IT security and remote workers: case for the defence

The barriers to success have always been high, and they are getting higher. Competition, regulation and other predictable challenges make business tough enough, but at least they affect all companies equally. What can really bring an organisation to its knees are the unpredictable and highly selective ‘acts of God and man’ – floods, pandemics, terrorist attacks and the like – that have the potential to cripple a business while leaving its competitors unscathed.

The real issue is not simply an increasingly threatening external environment. Rather, it’s the combination of external threats and the potential fragility of some modern business systems.

Both efficiency and customer focus – essentials in modern business – are highly dependent on the uninterrupted availability of computing and communications systems. If your servers are down because of flooding, or key IT and call centre staff cannot make it to work because of strikes or ‘leaves on the line’, your business may simply cease to function. This is transparently bad for your business, and highly frustrating for your staff.

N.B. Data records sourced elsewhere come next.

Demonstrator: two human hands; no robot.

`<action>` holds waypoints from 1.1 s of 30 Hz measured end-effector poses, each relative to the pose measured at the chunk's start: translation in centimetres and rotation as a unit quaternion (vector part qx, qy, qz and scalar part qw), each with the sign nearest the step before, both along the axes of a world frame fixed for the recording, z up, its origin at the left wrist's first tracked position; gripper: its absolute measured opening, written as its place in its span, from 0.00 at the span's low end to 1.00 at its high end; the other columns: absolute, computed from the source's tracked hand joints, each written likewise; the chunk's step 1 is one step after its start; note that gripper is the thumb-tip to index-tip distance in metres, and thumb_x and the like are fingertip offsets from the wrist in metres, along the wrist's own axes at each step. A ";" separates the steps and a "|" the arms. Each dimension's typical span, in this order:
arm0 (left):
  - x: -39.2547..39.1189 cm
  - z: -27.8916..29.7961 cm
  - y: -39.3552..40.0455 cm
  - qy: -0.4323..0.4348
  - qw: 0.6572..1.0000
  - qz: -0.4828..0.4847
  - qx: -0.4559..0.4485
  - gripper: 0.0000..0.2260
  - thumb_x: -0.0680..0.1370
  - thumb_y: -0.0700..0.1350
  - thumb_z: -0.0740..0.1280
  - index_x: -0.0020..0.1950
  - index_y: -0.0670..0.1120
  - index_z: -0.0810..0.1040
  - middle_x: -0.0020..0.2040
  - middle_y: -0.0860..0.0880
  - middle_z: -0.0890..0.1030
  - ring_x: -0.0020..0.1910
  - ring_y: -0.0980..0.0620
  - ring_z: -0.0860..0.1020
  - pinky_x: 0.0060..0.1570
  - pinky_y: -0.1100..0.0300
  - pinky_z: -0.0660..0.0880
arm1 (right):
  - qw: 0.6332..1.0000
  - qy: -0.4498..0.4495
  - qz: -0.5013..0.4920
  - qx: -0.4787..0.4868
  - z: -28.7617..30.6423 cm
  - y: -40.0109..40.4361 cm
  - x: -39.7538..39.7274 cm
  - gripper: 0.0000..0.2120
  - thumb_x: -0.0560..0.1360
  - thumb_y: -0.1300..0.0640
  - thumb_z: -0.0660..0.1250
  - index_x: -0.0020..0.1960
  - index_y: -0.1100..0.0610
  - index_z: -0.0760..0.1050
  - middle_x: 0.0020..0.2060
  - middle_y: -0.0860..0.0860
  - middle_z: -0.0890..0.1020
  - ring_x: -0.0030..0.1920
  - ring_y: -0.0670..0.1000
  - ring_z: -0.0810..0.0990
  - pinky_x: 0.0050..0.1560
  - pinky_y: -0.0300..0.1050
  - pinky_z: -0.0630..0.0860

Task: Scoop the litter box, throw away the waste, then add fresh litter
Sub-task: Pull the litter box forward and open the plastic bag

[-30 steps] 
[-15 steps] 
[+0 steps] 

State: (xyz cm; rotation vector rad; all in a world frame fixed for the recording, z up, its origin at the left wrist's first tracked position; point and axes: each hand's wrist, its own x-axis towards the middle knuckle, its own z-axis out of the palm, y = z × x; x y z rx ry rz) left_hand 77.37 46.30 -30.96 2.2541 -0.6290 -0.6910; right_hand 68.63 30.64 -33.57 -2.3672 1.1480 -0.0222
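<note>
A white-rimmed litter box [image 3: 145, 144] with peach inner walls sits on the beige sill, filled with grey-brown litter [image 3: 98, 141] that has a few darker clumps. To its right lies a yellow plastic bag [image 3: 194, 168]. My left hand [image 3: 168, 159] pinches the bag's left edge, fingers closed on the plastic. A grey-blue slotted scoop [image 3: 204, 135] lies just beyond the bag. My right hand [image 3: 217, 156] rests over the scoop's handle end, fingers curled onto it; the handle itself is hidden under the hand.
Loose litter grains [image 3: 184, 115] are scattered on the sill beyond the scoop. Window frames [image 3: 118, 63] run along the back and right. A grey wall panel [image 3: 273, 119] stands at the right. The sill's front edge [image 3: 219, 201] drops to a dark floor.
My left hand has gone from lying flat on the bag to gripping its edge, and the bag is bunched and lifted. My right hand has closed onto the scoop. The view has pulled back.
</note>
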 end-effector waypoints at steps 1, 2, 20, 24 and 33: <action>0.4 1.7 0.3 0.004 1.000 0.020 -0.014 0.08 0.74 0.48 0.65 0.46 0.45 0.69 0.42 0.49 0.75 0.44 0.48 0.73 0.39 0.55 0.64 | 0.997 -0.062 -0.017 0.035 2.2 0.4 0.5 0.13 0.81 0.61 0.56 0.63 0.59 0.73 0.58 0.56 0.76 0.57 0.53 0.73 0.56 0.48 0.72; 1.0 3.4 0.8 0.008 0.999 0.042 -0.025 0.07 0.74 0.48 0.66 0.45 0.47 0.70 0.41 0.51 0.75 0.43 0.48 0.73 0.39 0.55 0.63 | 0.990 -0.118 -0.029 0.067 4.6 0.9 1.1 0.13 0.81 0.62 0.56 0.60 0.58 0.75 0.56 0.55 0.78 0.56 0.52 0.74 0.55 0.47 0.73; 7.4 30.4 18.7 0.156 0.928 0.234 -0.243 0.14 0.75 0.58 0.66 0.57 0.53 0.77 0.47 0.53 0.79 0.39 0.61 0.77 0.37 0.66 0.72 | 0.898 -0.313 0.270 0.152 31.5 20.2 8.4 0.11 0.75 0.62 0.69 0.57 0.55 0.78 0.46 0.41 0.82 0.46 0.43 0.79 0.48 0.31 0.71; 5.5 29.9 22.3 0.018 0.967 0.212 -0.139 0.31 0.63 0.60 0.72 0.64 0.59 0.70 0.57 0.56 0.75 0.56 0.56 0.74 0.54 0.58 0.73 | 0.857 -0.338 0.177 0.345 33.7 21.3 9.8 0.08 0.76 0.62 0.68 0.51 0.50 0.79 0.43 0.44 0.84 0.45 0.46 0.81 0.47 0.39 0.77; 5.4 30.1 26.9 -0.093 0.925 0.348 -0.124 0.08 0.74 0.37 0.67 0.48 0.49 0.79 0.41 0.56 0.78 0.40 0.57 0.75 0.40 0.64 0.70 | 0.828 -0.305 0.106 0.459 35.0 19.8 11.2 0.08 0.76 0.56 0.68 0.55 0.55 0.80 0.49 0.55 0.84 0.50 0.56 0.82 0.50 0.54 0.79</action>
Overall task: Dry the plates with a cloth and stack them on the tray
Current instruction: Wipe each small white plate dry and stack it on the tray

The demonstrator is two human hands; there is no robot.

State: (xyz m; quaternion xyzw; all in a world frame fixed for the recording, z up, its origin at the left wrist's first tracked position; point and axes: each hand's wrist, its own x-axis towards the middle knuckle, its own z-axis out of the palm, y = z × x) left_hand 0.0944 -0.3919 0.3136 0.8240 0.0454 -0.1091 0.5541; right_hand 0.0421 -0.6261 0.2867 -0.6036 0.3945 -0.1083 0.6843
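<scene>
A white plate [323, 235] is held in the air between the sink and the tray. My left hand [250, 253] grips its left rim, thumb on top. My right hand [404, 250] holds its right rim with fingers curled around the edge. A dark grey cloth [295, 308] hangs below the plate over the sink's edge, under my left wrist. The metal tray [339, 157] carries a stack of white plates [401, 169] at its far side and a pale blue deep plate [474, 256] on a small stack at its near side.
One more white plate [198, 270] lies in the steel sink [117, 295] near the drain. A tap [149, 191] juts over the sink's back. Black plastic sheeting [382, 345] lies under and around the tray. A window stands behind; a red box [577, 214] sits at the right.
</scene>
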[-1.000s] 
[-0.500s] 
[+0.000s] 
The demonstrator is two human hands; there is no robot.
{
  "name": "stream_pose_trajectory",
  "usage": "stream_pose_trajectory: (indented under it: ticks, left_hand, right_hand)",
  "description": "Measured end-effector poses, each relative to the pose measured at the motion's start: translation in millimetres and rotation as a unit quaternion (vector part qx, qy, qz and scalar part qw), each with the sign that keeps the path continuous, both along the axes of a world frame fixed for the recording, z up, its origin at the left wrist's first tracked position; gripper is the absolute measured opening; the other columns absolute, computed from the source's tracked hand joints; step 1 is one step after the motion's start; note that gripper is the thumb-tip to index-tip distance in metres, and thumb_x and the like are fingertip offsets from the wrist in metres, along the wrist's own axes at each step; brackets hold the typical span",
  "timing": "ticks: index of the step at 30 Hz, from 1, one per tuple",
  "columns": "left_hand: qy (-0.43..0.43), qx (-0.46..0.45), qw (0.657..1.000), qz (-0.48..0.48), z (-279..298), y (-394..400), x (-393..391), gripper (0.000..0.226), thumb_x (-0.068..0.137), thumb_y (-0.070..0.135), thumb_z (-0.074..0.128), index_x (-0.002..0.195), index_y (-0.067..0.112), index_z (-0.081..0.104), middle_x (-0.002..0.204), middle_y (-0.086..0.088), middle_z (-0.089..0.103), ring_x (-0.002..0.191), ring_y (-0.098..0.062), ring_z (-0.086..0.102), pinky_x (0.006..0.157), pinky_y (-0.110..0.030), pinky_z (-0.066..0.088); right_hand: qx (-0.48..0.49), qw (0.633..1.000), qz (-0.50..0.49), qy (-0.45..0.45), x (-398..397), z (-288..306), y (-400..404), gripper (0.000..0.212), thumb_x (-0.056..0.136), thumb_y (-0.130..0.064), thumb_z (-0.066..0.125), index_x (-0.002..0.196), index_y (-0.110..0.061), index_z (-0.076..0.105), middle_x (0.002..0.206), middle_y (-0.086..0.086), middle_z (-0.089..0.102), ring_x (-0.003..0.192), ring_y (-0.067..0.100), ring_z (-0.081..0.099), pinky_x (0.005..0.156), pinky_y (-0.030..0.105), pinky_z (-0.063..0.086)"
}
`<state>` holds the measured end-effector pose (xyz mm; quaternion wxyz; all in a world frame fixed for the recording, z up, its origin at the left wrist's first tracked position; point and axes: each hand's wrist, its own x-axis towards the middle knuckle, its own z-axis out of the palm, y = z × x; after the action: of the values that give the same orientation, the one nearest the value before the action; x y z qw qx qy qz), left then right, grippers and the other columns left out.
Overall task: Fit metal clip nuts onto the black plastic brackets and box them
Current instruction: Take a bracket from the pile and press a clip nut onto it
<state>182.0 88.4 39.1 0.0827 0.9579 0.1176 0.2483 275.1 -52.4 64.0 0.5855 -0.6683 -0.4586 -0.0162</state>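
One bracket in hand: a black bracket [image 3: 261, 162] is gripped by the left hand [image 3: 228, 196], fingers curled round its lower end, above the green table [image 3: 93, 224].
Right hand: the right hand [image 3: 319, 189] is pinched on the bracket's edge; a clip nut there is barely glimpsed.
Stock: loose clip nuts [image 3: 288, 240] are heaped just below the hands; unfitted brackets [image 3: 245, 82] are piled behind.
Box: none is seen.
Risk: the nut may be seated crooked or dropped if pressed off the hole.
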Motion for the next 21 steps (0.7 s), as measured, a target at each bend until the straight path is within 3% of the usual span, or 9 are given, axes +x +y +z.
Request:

Promoting corporate resilience

Fortunately, a recent study undertaken in association with Ragnar Lofstedt – professor of risk management at King’s College, London – has highlighted the importance of the ‘Bulldog spirit’ among British employees in promoting corporate resilience. 61% of staff questioned said it was their responsibility to help ensure systems and procedures were up-and-running again if a disaster struck.

So what can be done? The obvious answer is ‘be prepared’. Think about what can go wrong and how your business might respond. As market analyst Gartner observes: “Every enterprise should have a minimal plan in place to protect business operations in the event of reasonably anticipated threats”.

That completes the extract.